Elizabeth Cunningham artfully weaves nature – with its wonders both 
          grand and intimate, subtle and powerful – into the fabric of our human 
          lived experience. Unflinching in her explorations of the seasons of 
          our lives, her lyrical and insightful poetry brings nature home to us, 
          and brings us home to nature. She calls up for us an exquisite poignancy 
          born of the ‘fragile grace’ of both nature and humankind; with all the 
          inherent vulnerabilities, and astounding beauty.
          ~ Barbara Brown, Artist and Author of the art, book, and film project, 
          
          Sylvan Reflections: Wanderings, Paintings & Ponderings from 
          the Forest 
        Elizabeth Cunningham takes us into the glories of living close to nature 
          and the rich gifts of all the seasons, while reminding us of the potential 
          of the perfidious elements of fire and frost, and the meaning of friendship. 

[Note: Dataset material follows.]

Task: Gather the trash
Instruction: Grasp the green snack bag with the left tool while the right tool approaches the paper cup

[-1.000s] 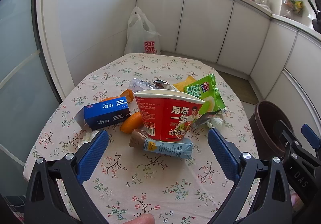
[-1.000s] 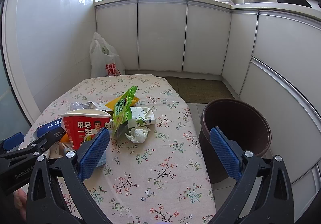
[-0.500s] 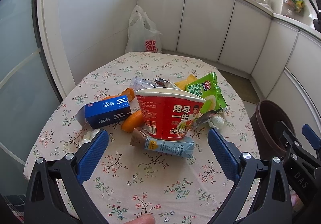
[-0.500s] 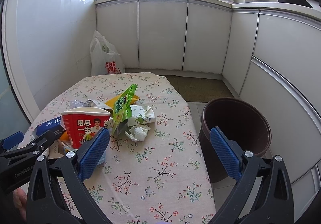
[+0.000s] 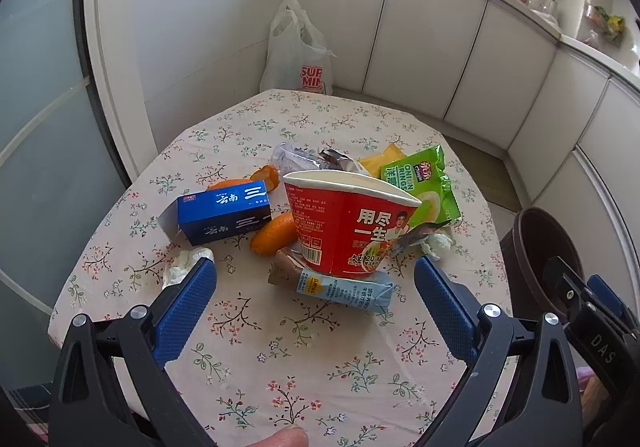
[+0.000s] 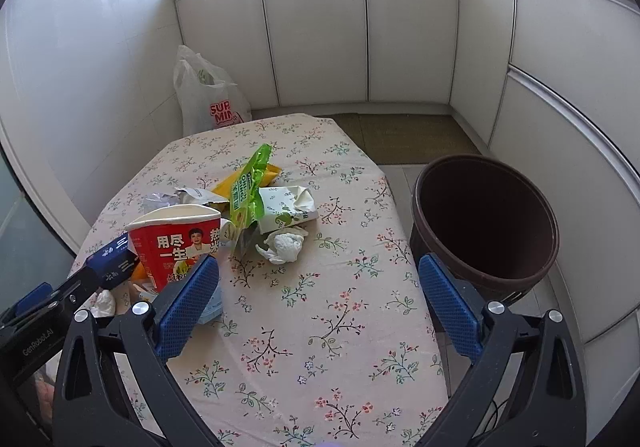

          She catches the moment when the cherry blossoms become the stars in 
          our shared universe.
          ~ Dr. Marcia Braundy, Professor, Tradeswoman,
          and Author of Men, Women and Tools, Bridging the Divide
        In Watching the Light Below the Storm, Elizabeth Cunningham 
          turns a photographer's eye and poet's finely tuned aesthetic on the 
          play of light across landscape – and across a human life. From the cold-weather 
          kindling of larches on the mountain slopes in autumn to the warm, familiar 
          burn of companionship within a marriage, these poems are exquisitely 
          wrought gifts that link the body to the land and one heart to another.
          ~ Jenna Butler, Poet, Editor, Environmentalist and Author of Revery: 
          A Year of Bees
      
      Elizabeth Cunningham was born in Toronto and lives in Nelson B.C. with 
        her husband, composer Doug Jamieson. She holds a Master’s degree in Expressive 
        Arts Therapy, is an art and music teacher, photographer and writer. Elizabeth 
        was the winner of the Eden Mills Writer’s Festival literary award in 2015, 
        and runner up for the BC Cedric award for poetry in 2018. Her first book 
        of poetry, A Fragile Grace, was published by Ekstasis Editions 
        in 2018.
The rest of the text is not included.